Edmund and Sir William Waller, the Parliamentary General, were fifth cousins, one generation removed, and, though Sir William was nine years older, they were, essentially, contemporaries.

After Anne Banks’ death in 1634, Edmund courted Lady Dorothea Sydney, whom he celebrated in his verses under the name "Sacharissa" , and Lady Sophia Murray, whom he distinguished by the name of "Amoret", both without success’.

In Parliament, he at first opposed the Roundheads or liberal party, but retained his place in the Long Parliament openly expressing his royalist sentiments after the Civil War began. He was sent as a Commissioner from Parliament to the King.

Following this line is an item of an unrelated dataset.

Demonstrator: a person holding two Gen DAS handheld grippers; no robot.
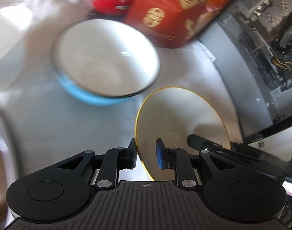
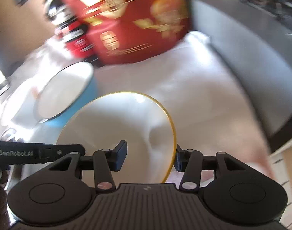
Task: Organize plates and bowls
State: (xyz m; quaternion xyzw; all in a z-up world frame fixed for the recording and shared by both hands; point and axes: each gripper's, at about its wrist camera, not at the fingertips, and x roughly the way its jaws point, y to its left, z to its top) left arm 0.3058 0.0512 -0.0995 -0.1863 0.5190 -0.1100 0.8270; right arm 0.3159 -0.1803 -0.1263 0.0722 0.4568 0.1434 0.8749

Edmund again sat in Parliament, at intervals, until the reign of James II (1685-1688). One critic says, "His popularity in Parliament was great, but he did not take pains to understand its business, but only sought to gain applause, being a vain and empty, though a witty man." His poetry was celebrated for elegance and polish at a time when these graces had been largely replaced with moral depravity. Macaulay says, "The verse of Waller still breathed the sentiments which had animated a more chivalrous generation.

About this time occurred the incident called "Waller’s Plot", which failed. It's nature is obscure, though Edmund made an abject confession of all he knew, including the names of his confederates, including his brother-in-law, Nathaniel Tomkins, who was put to death over it. Edmund was imprisoned for a year, fined 10,000 pounds and exiled.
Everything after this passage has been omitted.